_TASK STATEMENT_:
Only a number is wanted here: the number of lines of the data that include "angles".

_RECORDED INFORMATION_:
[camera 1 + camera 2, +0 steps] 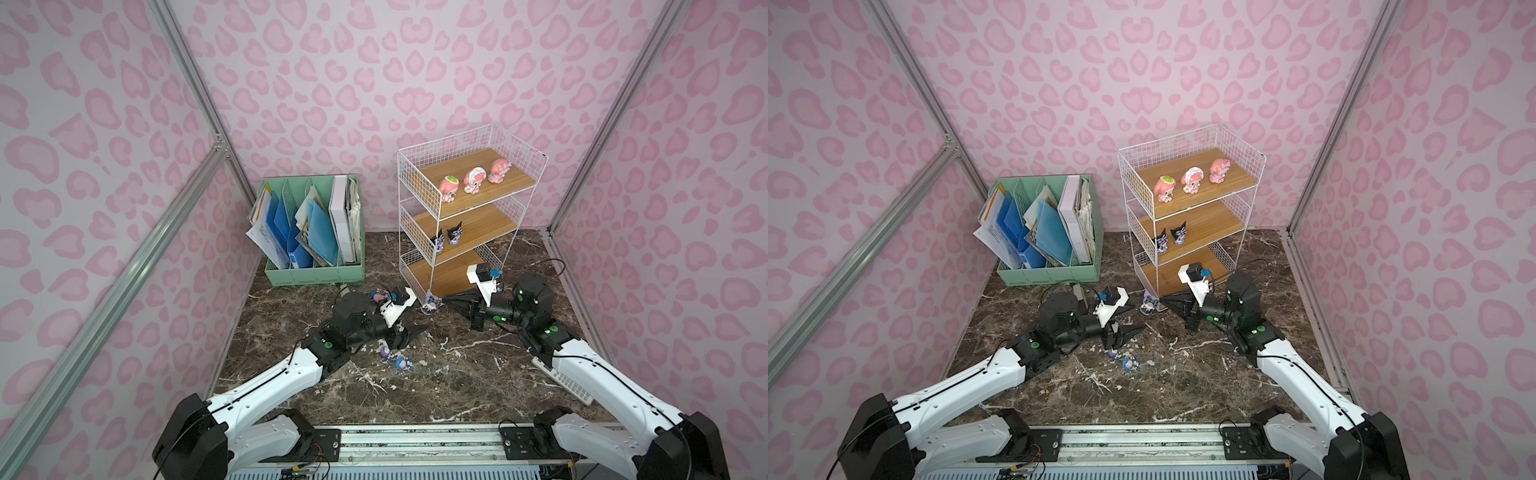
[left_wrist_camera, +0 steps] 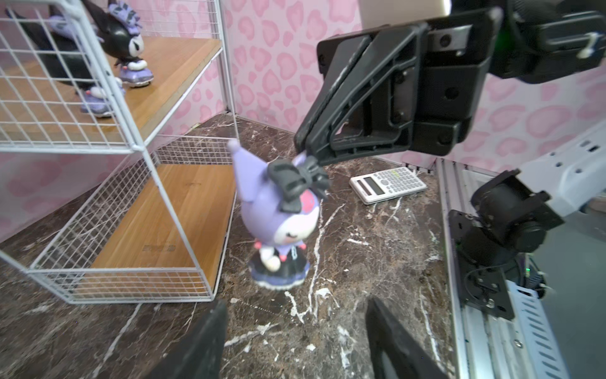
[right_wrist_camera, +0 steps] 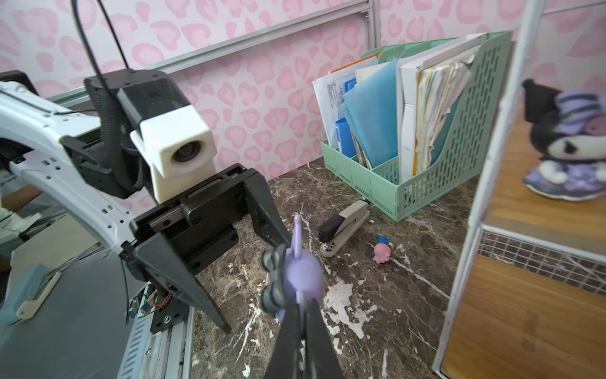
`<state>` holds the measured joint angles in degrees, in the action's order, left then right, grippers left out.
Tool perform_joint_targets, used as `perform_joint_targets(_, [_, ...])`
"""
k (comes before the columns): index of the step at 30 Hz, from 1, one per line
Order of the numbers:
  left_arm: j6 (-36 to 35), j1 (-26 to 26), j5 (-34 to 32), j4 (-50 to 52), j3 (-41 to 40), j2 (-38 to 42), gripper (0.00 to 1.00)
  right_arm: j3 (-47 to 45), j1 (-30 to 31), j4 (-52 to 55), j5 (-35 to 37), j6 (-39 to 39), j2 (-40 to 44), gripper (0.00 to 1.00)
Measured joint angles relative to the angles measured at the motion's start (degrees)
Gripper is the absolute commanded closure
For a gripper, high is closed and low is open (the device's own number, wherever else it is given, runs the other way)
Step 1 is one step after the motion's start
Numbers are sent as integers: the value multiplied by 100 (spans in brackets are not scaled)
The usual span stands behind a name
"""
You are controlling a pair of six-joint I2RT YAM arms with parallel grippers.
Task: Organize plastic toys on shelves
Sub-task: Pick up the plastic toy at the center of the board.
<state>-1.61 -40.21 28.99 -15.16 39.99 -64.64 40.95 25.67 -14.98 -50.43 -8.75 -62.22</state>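
Our right tool [image 2: 303,149] pinches one ear of the purple figurine [image 2: 278,223], which stands on the surface [image 2: 360,249] just beside the shelves [image 2: 132,149]. Our left tool [image 2: 296,300] is spread, apart from it.

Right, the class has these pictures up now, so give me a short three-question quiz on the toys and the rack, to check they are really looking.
1. True or false: three pink figurines stand on the top board of the rack.
2. The right gripper is shut on: A a pink figurine; B the ear of the purple figurine standing on the table; C the rack's wire.
3. Fill in: ___ black-eared figurines stand on the middle board.
Key: 1 true; 2 B; 3 two.
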Motion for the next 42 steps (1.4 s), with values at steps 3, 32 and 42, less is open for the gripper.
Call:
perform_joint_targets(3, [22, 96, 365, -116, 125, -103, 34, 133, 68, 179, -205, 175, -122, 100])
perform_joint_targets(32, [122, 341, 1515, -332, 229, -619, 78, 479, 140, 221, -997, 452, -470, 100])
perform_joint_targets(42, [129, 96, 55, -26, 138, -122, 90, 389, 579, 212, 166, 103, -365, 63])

_ANSWER TO THE PROBLEM_:
2